=== Work to complete ===
Nothing outside the range is to be copied. From the entries below, reproduce exactly the lines starting at the one with "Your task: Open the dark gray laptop" and ending at the one with "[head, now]", without pictures.

=== Material for this exercise ===
————
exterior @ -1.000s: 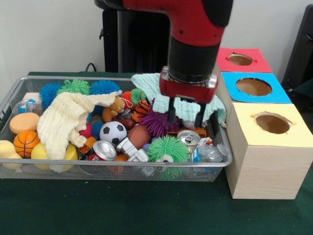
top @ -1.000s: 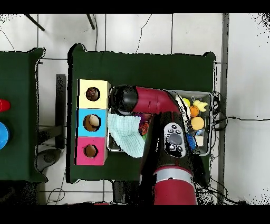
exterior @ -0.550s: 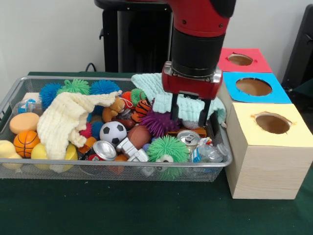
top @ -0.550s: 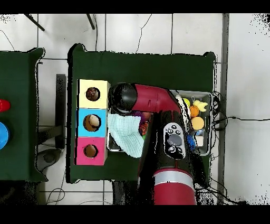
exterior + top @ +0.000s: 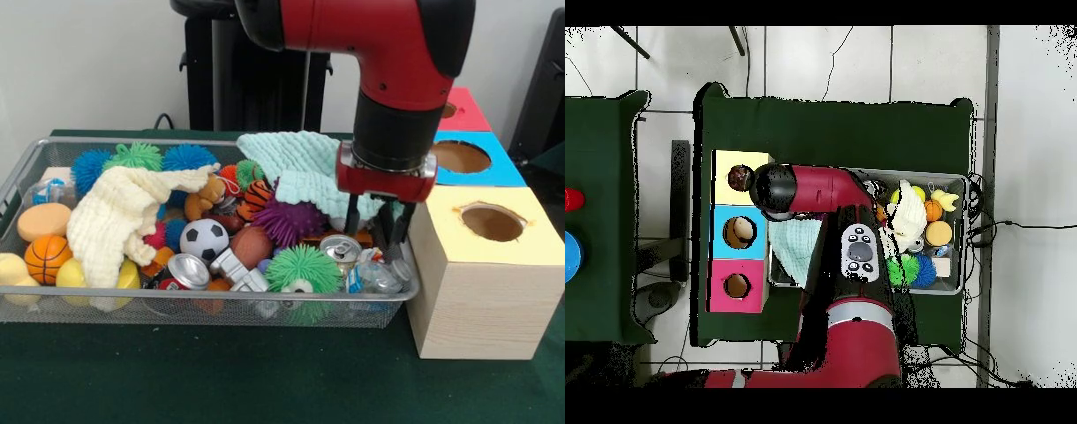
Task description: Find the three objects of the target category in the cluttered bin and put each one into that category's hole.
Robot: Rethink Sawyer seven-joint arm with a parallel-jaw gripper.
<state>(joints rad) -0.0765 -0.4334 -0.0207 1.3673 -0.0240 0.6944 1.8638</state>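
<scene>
My gripper [image 5: 380, 231] hangs over the right end of the wire bin [image 5: 53, 305], close to the yellow-topped box [image 5: 490, 265]. Its fingers [image 5: 351, 216] are spread apart and hold nothing. Directly below lie a soda can [image 5: 340, 250] and a crumpled plastic bottle [image 5: 378, 276]. A mint cloth [image 5: 305, 172] sits just behind my fingers. A second can [image 5: 187, 270] lies nearer the bin's middle, beside the soccer ball [image 5: 204, 238].

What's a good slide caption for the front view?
Sawyer gripper hovers, jaws open, over the cluttered wire bin beside the yellow box.
</scene>
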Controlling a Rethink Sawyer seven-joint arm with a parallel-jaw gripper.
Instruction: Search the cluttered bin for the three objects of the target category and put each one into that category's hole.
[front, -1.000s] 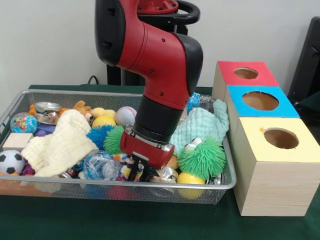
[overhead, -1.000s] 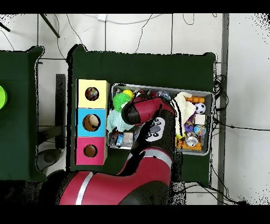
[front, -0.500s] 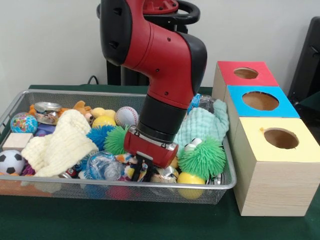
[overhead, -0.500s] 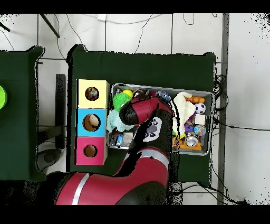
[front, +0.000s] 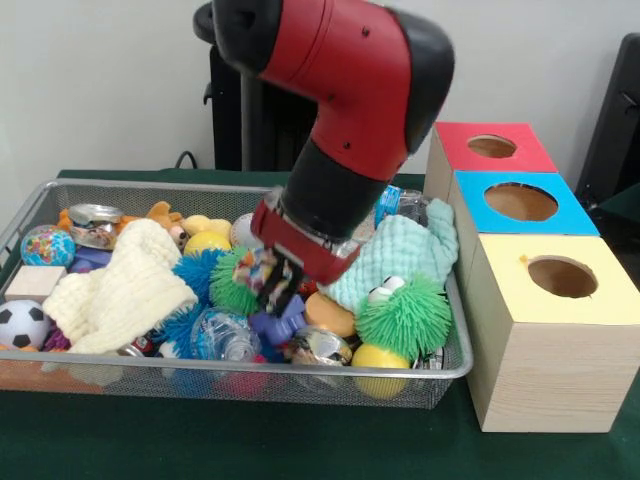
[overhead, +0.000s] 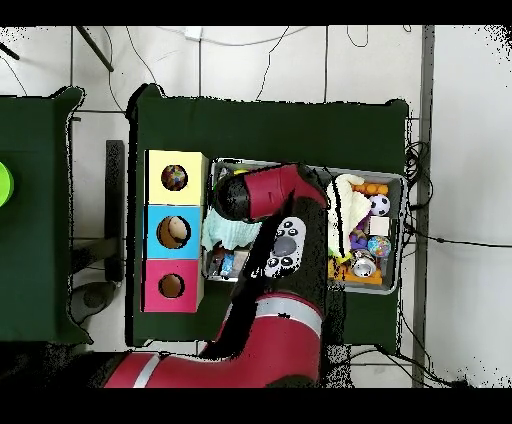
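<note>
1. Gripper (front: 272, 283) now up off the clutter, lifted since 1 s ago; was buried low in bin (front: 300, 372).
2. Clamped on small multicolour toy (front: 262, 272), hanging above purple piece (front: 277, 325) and can (front: 318, 345).
3. Toy's category unclear.
4. Likely pick done; carry to boxes next: red (front: 489, 148), blue (front: 520, 203), yellow (front: 560, 278).

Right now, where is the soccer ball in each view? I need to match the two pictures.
Front view: the soccer ball lies at the picture's lower left, in the near left corner of the wire bin, beside the cream knit cloth.
Overhead view: the soccer ball sits near the bin's upper right corner.
Shared landmark: the yellow-topped box, at the bin's opposite end.
</note>
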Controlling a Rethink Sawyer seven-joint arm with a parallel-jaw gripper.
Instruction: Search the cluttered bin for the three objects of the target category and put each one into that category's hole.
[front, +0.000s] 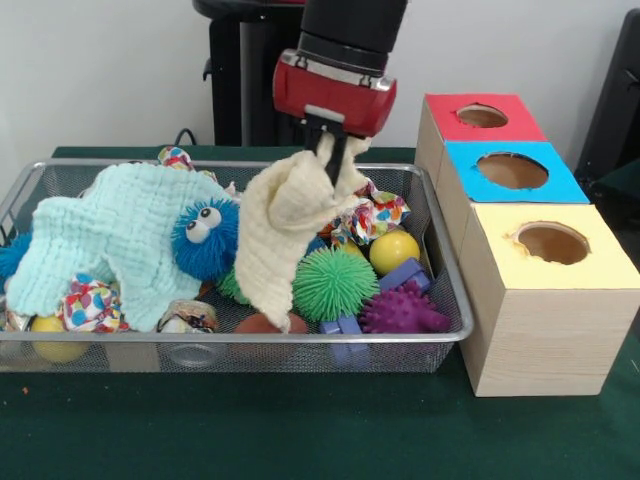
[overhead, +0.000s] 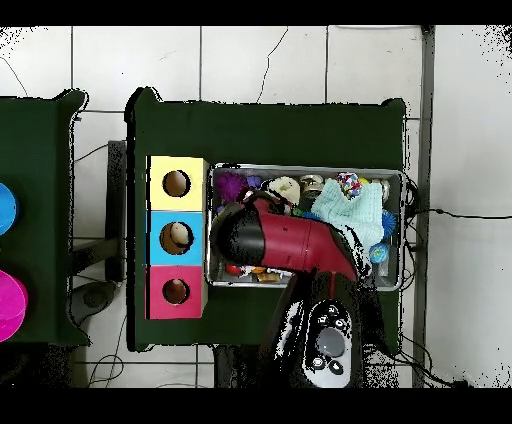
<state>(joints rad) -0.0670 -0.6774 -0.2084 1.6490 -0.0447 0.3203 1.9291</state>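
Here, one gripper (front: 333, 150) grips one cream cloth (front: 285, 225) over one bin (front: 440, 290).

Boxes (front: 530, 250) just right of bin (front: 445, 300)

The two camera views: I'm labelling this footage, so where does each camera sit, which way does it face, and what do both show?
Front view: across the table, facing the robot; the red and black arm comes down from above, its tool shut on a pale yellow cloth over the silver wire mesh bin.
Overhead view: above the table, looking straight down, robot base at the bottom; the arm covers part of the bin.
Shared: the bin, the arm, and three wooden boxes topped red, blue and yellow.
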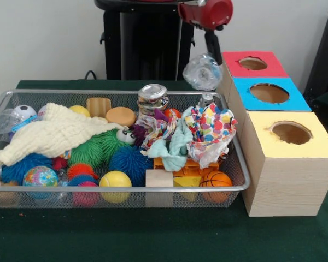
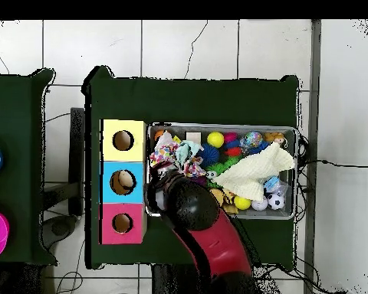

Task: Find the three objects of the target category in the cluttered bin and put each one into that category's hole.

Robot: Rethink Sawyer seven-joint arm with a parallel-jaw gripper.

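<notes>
My gripper (image 1: 209,61) hangs over the far right corner of the wire bin (image 1: 126,189), shut on a clear crumpled plastic object (image 1: 201,72). The object is in the air, just left of the red-topped box (image 1: 238,70) and level with its top. Its round hole (image 1: 253,63) lies to the right of the gripper. In front of that box stand a blue-topped box (image 1: 246,87) and a yellow-topped one (image 1: 262,123), each with a hole. In the overhead view the red arm (image 2: 198,210) covers the gripper, at the bin's edge (image 2: 221,127) beside the boxes (image 2: 108,182).
The bin holds a cream knitted cloth (image 1: 54,134), a dotted cloth (image 1: 210,131), a metal can (image 1: 152,97), fuzzy green and blue balls, a yellow ball (image 1: 115,182), a small basketball (image 1: 216,179), wooden blocks and another clear plastic piece (image 1: 8,118). Green cloth covers the table.
</notes>
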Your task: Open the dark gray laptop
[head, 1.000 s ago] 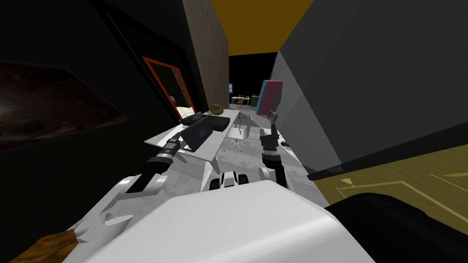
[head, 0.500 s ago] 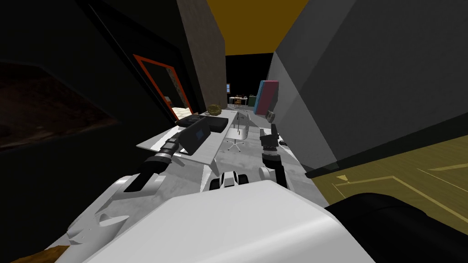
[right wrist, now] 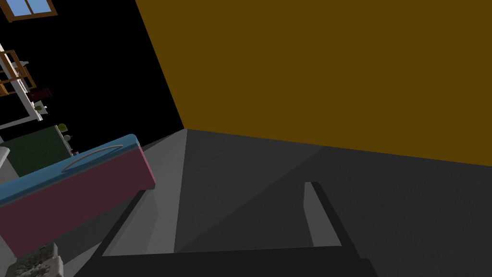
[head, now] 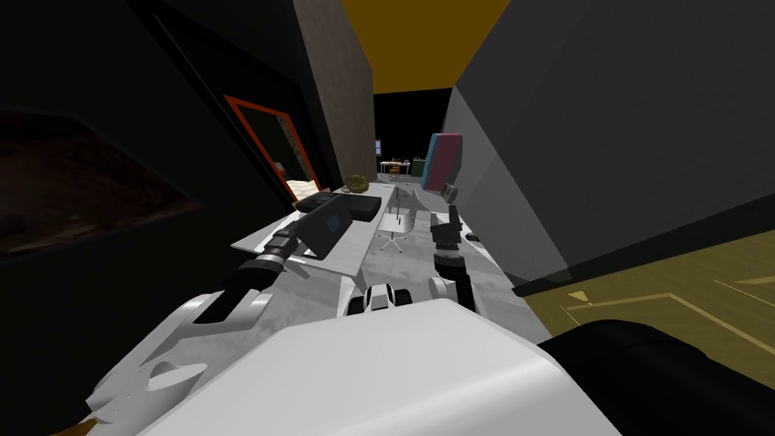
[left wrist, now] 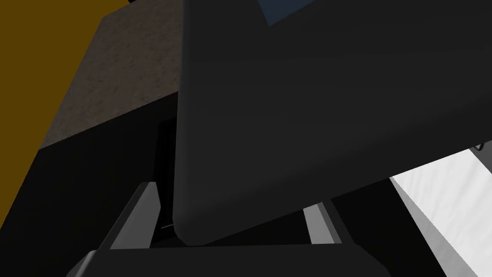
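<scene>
My left arm reaches forward and leftward over a white desk, and my left pincer is at the near edge of the dark gray laptop. The laptop sits on that desk with its lid partly raised and tilted back, and there is a small blue patch on the lid's outer face.

From my left wrist, the lid is a broad dark slab whose rounded corner comes down between my two fingers. They stand apart, not clamped. A dark gap shows between this finger and the lid's edge. The other finger is partly hidden behind the lid, so I cannot tell whether it touches. A strip of the white desk top shows beside that second finger.

Just behind the laptop on the desk lies a flat black box; I cannot tell what it is. A white swivel chair stands just beside the desk, to its right.

My right pincer is held up in the air to the right of the chair, well apart from the laptop. Its fingers are spread wide apart. Near it stands a case with a blue edge, a dark red side and a thin handle.
</scene>
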Tool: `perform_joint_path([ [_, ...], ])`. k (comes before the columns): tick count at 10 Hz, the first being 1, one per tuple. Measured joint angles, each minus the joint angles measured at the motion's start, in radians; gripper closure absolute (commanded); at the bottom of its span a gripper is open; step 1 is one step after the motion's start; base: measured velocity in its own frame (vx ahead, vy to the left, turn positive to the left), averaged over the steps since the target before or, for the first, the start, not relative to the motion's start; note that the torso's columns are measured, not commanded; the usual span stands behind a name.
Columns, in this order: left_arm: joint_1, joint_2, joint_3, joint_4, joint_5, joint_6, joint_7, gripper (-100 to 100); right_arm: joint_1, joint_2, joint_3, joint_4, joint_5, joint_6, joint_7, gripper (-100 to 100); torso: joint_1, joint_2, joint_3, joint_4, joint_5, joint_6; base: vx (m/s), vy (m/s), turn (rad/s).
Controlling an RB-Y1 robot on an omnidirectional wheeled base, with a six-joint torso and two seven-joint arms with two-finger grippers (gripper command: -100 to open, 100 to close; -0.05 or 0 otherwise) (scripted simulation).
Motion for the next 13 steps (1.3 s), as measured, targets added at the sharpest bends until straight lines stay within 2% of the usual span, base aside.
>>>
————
=== Written answer ===
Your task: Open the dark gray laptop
[head, 1.000 s ago] 
[head, 0.500 s ago] 
[right wrist, now] 
[head, now] 

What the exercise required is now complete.